** Work order **
Set down, exactly, every line from the top of the listing through the one holding "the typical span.".
------------------------
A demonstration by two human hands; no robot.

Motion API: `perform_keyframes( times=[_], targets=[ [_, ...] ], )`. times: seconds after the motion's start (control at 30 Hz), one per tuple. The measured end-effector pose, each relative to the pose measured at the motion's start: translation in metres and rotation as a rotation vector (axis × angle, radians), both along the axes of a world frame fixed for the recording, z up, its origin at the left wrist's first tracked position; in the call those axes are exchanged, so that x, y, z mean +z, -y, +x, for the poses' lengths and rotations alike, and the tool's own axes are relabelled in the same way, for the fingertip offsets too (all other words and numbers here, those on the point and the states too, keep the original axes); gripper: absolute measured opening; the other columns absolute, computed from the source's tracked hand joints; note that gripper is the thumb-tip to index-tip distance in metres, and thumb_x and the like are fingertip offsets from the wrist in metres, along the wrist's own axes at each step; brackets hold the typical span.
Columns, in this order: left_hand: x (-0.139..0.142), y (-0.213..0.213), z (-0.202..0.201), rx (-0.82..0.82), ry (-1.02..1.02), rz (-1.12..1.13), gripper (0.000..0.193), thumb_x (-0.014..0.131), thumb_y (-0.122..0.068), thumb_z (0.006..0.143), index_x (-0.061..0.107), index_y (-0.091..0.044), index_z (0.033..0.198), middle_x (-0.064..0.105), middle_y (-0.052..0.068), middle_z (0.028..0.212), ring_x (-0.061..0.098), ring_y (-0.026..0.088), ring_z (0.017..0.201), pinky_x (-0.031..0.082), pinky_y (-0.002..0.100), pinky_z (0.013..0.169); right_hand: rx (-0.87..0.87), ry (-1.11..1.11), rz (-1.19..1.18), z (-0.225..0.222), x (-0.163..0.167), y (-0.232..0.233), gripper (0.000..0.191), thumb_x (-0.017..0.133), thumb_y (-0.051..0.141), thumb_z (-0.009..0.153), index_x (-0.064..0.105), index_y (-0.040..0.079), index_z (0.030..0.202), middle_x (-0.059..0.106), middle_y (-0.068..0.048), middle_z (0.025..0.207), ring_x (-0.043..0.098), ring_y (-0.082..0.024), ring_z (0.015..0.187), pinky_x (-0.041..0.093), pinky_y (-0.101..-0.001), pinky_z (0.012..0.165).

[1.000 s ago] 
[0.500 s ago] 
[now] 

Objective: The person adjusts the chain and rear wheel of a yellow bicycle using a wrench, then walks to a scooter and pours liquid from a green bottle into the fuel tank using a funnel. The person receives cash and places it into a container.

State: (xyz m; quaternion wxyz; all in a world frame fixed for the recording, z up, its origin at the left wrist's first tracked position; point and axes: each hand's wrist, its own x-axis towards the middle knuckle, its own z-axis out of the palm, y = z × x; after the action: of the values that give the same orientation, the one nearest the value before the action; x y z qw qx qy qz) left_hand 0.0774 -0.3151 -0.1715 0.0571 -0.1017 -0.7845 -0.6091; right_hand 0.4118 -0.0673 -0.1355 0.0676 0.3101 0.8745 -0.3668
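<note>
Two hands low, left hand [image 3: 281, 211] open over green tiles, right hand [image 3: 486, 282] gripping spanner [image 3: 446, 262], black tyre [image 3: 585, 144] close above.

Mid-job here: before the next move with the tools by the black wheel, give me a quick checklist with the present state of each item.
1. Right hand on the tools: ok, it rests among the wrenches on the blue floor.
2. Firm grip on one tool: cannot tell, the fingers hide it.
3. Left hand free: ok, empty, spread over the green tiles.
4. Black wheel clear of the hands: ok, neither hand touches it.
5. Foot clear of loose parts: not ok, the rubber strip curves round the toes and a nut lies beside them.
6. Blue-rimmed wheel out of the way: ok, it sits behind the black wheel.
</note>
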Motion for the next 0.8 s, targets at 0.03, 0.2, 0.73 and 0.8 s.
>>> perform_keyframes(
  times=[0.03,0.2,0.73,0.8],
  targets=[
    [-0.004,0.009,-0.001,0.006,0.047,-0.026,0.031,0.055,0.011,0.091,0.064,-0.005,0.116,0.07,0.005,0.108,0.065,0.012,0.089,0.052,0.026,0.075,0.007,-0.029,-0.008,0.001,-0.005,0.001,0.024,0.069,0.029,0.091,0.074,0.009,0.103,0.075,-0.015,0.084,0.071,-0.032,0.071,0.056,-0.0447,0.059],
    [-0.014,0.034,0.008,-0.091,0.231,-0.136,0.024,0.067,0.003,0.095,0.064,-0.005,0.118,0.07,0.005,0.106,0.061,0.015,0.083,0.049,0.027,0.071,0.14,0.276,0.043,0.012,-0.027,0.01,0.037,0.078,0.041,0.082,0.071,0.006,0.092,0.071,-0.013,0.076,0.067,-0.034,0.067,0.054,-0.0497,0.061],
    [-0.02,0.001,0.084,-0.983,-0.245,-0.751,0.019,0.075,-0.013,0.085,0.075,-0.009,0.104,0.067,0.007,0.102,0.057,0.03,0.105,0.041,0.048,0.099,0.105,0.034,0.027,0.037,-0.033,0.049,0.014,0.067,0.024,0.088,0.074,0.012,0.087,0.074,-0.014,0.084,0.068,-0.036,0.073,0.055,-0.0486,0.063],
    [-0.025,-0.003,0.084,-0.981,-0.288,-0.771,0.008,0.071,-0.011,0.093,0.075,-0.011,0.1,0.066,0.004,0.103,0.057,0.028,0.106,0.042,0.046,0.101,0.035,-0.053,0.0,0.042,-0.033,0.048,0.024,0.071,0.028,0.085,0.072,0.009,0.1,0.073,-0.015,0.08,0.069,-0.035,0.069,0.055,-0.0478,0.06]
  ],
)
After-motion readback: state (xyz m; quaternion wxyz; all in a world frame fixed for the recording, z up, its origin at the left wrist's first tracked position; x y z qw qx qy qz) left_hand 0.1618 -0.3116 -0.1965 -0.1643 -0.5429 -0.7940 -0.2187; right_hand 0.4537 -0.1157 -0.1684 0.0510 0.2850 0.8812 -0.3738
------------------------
** Solution for this task **
A demonstration by two human hands; no robot.

Motion API: `perform_keyframes( times=[_], targets=[ [_, ...] ], )`. times: seconds after the motion's start (control at 30 Hz), one per tuple. The measured end-effector pose, each relative to the pose measured at the motion's start: translation in metres and rotation as a rotation vector (axis × angle, radians), both along the axes of a world frame fixed for the recording, z up, its origin at the left wrist's first tracked position; in the call those axes are exchanged, so that x, y, z mean +z, -y, +x, for the poses' lengths and rotations alike, and the tool's own axes are relabelled in the same way, for the fingertip offsets too (all other words and numbers here, those on the point and the states too, keep the original axes); gripper: absolute measured opening; the other columns absolute, computed from the source's tracked hand joints; note that gripper is the thumb-tip to index-tip distance in metres, and thumb_x and the like are fingertip offsets from the wrist in metres, along the wrist's own axes at each step; brackets hold the typical span.

The output shown is complete.